I struggled for months to accept I was asexual because I had internalized so much anti-ace sentiment, thoughts that people like THEM were broken and I didn’t want to be broken… and one step of my journey was me making the arophobic/aromismic/anti-aromantic statement that I was asexual but I was “at least”, “still”, heteroromantic, I was still “normal” and able to fall in love, it was “just sex” that I couldn’t feel. Which. Was still me being in denial about how gray-aromantic I really was.

Every time someone dismisses cis heteroromantic aces as “not worthy of being in the LGBT movement”, you’re saying the ME that said I was heteroromantic asexual for a few months was not welcome. It feels personal. You often say the B in LGBT are only accepted because of their same-sex partnerships or attractions too which also invalidates the panromantic side of me. You’re often implying every time I was dating a man, I was not LGBT anymore. So that side of it feels like a personal attack too.

And then there is the part of me who is indeed aromantic-spectrum. If you assume all asexuality is a modifier, and all aromanticism is a modifier, then where does that leave us aroaces? You are excluding a huge percentage of people who are very very much not straight. Straight people feel attractions, feel fulfillment in romantic-sexual relationships, can bond with their co-workers over hot people of the opposite gender, can relate to experiences of dating struggles, etc. Aroace people usually can do none of this. Aroace people are judged as possibly being closeted lesbians/gay men because they never talk about dating or partners. They can be pitied, set-up on straight dates they don’t want to go on, encouraged to do things they don’t want to do, and feel “othered” by tons of tiny things that gay people also feel othered by, since both aromantic asexual people and homosexual people are not attracted to “the opposite” gender. (Nonbinary people are still routinely not acknowledged as existing, unfortunately.)

Asexual people decide to be the biggest allies to LGBT people over and over again, decide to align with their movement, because it’s the only place they at least sometimes feel like they belong. We need it. We have overlapping communities of people and overlapping issues to face. Heteroromantic aces too. They really do.

And if I can only say one thing to an ace exclusionist, it’s that straight people don’t let us in their club, not even the heteroromantic ones among us. Heteroromantic aces have struggles when trying to date heterosexual people, struggles often best explained by incompatible sexual orientations as a whole, not just incompatible sexual preferences. This is huger than that, for the vast majority of them. This feels to the heterosexual people “trapped” in these relationships with an ace much like if they were dating a gay person, THAT level of not having their types of feelings properly returned.

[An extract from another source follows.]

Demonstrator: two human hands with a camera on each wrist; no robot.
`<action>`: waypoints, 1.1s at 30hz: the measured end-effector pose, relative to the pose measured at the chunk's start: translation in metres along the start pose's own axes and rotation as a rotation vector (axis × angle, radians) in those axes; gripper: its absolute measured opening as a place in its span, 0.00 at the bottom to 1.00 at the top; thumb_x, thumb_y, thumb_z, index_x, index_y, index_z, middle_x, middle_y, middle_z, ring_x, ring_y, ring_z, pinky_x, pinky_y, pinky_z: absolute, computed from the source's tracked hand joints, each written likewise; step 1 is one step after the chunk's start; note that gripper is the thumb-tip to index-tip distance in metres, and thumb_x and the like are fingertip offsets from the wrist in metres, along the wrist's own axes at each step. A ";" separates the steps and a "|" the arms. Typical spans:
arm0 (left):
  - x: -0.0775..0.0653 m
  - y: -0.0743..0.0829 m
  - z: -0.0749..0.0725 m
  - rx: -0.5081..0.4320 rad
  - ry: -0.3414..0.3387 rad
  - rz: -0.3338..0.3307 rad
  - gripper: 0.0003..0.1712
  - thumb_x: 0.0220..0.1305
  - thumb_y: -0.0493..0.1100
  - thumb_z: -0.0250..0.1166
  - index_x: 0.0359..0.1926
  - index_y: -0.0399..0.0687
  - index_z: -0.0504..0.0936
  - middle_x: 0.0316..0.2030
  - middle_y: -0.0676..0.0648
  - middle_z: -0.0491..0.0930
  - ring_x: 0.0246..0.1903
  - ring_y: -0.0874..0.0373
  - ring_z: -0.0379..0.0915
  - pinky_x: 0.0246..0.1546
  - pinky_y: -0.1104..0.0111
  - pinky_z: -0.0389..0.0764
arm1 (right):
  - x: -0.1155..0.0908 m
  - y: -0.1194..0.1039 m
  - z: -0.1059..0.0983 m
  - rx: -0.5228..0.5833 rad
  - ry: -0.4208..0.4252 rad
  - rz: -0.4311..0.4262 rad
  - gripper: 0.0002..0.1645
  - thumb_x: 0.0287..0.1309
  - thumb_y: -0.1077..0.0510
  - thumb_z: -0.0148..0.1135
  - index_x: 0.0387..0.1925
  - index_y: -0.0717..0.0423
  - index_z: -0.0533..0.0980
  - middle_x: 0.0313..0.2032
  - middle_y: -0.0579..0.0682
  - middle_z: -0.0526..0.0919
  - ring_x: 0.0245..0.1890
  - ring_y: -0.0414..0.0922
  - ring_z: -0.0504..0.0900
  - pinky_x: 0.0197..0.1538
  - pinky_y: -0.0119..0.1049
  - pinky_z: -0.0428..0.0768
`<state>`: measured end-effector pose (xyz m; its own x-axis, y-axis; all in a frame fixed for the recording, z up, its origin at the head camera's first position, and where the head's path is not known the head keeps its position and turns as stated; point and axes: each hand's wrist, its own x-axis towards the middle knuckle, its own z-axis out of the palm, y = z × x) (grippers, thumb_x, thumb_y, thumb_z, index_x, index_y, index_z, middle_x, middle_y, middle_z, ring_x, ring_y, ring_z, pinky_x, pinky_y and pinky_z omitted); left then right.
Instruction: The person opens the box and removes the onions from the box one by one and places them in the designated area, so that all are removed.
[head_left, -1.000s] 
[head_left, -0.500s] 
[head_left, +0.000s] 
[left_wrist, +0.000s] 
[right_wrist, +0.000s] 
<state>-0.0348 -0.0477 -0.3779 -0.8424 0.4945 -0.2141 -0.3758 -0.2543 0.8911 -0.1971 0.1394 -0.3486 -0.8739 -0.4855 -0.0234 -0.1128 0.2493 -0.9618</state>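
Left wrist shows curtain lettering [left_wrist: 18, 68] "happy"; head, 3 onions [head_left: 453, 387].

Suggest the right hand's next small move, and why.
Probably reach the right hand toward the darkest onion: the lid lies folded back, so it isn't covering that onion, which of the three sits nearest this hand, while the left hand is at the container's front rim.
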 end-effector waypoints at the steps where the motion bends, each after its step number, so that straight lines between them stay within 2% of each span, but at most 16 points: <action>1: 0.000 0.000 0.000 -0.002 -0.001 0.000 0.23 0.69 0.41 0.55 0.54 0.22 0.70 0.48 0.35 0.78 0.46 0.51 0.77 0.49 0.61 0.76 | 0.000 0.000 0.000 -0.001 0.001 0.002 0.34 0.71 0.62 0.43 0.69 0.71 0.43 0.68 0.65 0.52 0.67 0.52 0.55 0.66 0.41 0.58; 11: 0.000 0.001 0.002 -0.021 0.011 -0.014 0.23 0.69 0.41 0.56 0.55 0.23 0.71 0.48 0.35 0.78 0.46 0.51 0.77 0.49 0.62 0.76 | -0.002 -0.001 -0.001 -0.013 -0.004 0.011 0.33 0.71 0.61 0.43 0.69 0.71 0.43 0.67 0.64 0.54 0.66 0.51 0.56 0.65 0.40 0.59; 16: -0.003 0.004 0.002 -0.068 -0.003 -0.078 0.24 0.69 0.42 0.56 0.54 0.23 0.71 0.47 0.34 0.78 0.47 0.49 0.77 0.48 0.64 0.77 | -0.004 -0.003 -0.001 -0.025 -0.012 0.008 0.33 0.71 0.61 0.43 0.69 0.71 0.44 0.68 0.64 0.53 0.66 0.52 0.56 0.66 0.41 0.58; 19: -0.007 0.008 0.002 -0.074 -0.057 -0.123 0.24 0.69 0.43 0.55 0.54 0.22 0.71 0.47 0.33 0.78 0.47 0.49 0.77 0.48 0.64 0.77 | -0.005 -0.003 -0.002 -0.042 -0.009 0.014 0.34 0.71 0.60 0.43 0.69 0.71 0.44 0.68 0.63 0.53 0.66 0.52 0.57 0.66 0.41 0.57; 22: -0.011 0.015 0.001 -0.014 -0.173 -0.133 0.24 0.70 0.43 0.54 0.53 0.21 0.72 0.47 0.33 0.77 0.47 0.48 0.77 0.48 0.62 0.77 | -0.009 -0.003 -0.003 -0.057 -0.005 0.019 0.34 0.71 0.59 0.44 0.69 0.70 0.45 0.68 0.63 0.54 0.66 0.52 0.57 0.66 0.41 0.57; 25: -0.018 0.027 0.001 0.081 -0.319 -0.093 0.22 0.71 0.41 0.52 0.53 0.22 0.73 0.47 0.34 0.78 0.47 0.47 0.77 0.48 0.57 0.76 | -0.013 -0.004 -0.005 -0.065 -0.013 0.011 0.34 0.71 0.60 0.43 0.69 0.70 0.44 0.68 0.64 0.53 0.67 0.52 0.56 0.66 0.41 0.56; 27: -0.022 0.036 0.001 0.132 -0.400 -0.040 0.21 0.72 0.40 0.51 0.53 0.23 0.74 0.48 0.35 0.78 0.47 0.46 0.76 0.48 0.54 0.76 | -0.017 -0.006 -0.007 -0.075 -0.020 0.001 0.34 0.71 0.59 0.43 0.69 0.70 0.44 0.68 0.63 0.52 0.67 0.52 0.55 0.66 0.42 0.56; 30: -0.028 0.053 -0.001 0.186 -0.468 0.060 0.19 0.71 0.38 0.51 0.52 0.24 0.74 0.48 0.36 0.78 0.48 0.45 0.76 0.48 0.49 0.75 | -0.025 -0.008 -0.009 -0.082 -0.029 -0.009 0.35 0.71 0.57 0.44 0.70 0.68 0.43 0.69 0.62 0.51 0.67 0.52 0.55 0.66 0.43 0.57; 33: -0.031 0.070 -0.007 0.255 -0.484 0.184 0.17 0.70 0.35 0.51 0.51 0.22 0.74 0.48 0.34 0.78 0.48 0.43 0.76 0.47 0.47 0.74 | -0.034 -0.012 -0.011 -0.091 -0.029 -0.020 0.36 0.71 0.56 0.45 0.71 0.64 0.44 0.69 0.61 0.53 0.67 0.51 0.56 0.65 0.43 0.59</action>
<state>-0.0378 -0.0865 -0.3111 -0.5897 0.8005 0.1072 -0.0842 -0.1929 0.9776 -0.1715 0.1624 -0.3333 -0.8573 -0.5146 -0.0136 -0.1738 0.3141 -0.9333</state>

So please, reconsider your stance, and let the Heteroromantic Aces into your section of the club. Stop using “cishet” as a slur against us, a term full of hate instead of the neutral description it was meant to be. We aces already have been let into most Queer spaces. We already know we belong. We already are happy to be there. If you change your mind, if you become an inclusionist, we’ll provide the cake and some beautiful friendships might even form.